The suggestions provide students with some wiggle room, especially if they had good intentions (like helping a peer), or when the neurodivergent surprise us. So, I point to big posters in my room when someone talks over me or another student, or when I need to quiet the class down after some victory dance funny moment. The posters include a picture of an Eye, Ear, and Hand. This is simplicity and clarity at its best. There’s almost no explanation needed. I usually give a warning, and then it’s -5 points (which anyone can earn back after getting some more CI time with me). If a kid is staring out the window, I’m not gonna call her out. These rule agreements are for students who mess with the class in a way that doesn’t quite require disciplinary action, but certainly disrupts learning. There are stories from the trenches of a kid with his head down who ended up hearing everything that was ever said and gained complete control over the target language to the amazement of everyone. This doesn’t happen often, and most students need some guidance. DEA provides guidance, and now clearer than ever for my 7th graders.

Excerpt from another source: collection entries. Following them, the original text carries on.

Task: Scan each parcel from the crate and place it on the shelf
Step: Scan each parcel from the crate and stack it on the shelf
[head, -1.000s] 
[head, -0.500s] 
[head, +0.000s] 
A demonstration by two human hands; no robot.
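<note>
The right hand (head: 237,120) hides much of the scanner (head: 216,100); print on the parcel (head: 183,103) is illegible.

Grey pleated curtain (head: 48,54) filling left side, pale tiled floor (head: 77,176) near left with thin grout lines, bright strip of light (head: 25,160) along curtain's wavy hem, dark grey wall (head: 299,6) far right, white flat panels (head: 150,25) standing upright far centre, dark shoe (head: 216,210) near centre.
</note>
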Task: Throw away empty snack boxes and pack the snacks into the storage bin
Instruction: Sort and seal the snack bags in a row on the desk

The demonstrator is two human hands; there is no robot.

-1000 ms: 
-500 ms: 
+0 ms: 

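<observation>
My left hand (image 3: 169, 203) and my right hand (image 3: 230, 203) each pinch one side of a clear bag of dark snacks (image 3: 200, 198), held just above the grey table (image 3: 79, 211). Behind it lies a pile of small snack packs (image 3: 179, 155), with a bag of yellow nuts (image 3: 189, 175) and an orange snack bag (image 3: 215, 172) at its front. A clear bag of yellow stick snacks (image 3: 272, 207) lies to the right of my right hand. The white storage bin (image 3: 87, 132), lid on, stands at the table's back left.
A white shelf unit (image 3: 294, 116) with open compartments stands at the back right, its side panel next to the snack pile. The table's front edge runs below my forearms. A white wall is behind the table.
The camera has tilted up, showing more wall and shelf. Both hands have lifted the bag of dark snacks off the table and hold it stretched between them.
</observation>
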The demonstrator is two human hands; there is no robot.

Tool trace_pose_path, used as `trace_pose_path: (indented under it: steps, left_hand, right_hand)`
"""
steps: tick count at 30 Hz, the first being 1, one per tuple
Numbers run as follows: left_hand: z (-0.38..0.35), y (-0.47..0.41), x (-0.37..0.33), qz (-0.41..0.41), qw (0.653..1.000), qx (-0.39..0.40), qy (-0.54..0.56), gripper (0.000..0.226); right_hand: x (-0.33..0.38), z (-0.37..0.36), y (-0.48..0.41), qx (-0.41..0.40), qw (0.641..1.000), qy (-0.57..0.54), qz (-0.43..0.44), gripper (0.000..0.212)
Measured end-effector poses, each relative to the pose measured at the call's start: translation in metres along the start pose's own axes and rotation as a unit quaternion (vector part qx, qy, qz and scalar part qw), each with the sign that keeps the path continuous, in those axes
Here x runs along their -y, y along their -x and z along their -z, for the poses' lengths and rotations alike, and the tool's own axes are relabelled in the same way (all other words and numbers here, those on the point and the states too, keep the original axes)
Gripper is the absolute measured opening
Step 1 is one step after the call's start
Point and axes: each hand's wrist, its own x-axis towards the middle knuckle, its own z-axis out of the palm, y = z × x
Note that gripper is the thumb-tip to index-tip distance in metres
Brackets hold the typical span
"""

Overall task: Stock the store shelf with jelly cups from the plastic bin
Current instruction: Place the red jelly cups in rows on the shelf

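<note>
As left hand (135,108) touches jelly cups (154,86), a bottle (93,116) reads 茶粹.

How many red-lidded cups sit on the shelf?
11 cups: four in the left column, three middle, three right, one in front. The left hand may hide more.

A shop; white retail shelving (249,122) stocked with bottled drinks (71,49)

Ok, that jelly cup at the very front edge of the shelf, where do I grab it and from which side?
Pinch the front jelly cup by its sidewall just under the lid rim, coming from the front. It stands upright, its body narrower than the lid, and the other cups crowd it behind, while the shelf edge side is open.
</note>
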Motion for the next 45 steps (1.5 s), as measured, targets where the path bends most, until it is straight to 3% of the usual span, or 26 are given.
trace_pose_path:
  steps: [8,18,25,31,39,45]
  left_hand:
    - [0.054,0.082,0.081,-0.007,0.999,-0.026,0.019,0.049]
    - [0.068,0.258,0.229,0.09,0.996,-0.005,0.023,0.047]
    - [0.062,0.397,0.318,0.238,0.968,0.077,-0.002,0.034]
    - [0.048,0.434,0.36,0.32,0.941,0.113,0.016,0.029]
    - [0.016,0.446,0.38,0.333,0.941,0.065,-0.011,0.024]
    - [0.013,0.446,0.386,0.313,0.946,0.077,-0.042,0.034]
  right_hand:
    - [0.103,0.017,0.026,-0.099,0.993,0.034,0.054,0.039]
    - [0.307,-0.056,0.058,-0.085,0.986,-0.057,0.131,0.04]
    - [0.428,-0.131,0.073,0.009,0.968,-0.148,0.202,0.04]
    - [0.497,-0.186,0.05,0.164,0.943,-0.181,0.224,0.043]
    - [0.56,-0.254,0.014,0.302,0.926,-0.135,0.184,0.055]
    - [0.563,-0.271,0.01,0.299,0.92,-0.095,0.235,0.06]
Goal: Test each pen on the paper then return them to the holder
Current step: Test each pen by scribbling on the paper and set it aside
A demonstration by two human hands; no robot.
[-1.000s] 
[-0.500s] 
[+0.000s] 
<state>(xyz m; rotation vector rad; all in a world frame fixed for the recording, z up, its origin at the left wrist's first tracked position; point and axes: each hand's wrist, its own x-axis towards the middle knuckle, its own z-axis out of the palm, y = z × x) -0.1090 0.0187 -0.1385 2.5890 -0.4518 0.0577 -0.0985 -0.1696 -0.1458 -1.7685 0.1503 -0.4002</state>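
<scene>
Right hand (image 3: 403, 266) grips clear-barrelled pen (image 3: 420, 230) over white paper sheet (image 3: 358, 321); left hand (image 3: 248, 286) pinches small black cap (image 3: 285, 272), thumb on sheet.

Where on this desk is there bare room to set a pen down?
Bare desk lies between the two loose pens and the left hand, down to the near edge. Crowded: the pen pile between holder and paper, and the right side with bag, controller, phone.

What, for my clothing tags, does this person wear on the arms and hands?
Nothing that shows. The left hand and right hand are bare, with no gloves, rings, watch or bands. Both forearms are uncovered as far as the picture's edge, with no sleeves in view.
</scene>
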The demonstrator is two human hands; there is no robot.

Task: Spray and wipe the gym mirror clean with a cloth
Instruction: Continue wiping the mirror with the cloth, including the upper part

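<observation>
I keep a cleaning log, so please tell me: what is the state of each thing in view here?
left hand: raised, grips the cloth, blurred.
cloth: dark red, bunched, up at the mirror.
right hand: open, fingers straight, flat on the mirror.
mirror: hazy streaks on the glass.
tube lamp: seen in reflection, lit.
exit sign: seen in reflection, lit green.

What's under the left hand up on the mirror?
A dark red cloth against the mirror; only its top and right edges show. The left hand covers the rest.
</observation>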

So, what’s changed? Student-wise, they’re called out for not paying attention when disrupting class. Instead of being prescriptive like in some detailed rubrics (perhaps mislabeled “Interpersonal Rubric,” or “Participation”), the student just needs to recognize that they weren’t paying attention. When I had 6 DEA rule agreements, I observed that most students didn’t have enough metacognitive awareness to reflect on the particular agreement they were violating. In the end I just created more work for myself. Teacher-wise, the DEA process is now “are you paying attention?,” point to the posters, make a note, and move on. The big difference here is the reduction of rules. Now there’s no need to track any rules…a simple tally mark on a roster will do.

A Longer Explanation
When I started getting into grading systems, I was working with numerical equivalents of letter grades which went by tens (i.e. 55, 65, 75, 85, 95, and 100 for exceeding expectations). I found that high school students, or at least just the ones in my school, were furious that they could not earn any of the numerical grades between those cut-off values. They were a very anxious ivy-league-bound group that conveniently only worried about Latin at the end of the quarter when grades closed, but in order to make things work I developed my grading system to have DEA account for 10% (i.e. the “missing” numbers between the cut-off values). In the high schools I’ve taught, the students were mostly attentive, or at least not disruptive, and very few students violated a DEA agreement each day (3-4 max). Fast-forward to present day and I’m now in a school with a very different situation and a very different grading need.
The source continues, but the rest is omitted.